Theoretical aspects of application of temporal relational DB to store the social and economic information

Автор: Safonov Vadim Sergeevich

Журнал: Economic and Social Changes: Facts, Trends, Forecast @volnc-esc-en

Статья в выпуске: 2 (14) т.4, 2011 года.

Бесплатный доступ

This article deals with the theoretical aspects of temporal databases. There is one of the definitions of temporal databases in the first part of the article which reflects the essence of temporal databases exactly. The existing approaches to temporal databases are also described in the article as well as three approaches to create such databases are highlighted. The article proposes a way to implement temporal extension for existing relational databases. Therefore new data types and new operations with them are proposed. All descriptions are given through the abstract data types. The final part of the article deals with the application of temporal database to store the social and economic information and creating of DB to keep the results of monitoring studies.

Еще

Relation database, temporal database, adt, postgresql, operation

Короткий адрес: https://sciup.org/147223245

IDR: 147223245

Текст научной статьи Theoretical aspects of application of temporal relational DB to store the social and economic information

All information which we have to work with has a temporal component in a varying degree. The only difference is the following: a temporal component can be stored in the information system or it can’t be stored.

Several years ago the temporal component was stored only in those systems where its absence led to information distortion or inability to restore proper sequence of events. Such systems included financial databases, data storage system for scientific experiments, i.e. all the systems where time was an integral part of information, such as the status of the researching system or object at a certain time and the time of financial transactions.

Such systems that accumulate historical information are not widespread because the tasks can be solved successfully without saving any time in the majority of cases.

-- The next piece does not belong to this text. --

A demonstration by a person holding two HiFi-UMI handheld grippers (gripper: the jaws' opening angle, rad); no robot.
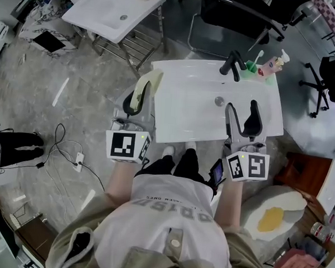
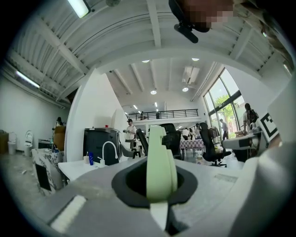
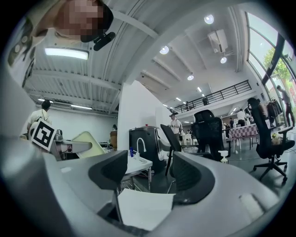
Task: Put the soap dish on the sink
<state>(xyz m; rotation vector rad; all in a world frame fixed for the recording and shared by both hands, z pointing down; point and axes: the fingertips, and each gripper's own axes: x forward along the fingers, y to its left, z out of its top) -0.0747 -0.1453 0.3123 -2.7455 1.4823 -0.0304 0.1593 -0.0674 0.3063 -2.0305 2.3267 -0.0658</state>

In addition, these systems are demanding to hardware resources such as information carriers’ capacity primarily which were actual recently. Therefore, even the systems storing information with temporal attributes had only those objects marked as temporal which lost their properties without the temporal qualities. For example, as for accounting systems, information about financial transactions would have a temporary marking while information about the person who committed the operation would be stored only in its current state.

Interest in systems that store time reference information has increased recently. Such systems are called temporal. Temporal databases are the databases which store data related to the time and have controlling means of such information.

The main difference between temporal database management systems (DBMS) and the conventional relational database systems is the following: any object that is created at time t1 and is removed at time t2 retains all of its state in this time interval [t1, t2], whereas there is only current state of an object at the particular time in the conventional DBMS.

Thus, the temporal database stores the history of changes of object states and the user can obtain information about the status of records in the database at any time of the specified period.

There are several approaches to implement the temporal properties of DBMS at present. The first approach is the creation of temporal DBMS from scratch. In this case all temporal properties will be founded in the core of database management system.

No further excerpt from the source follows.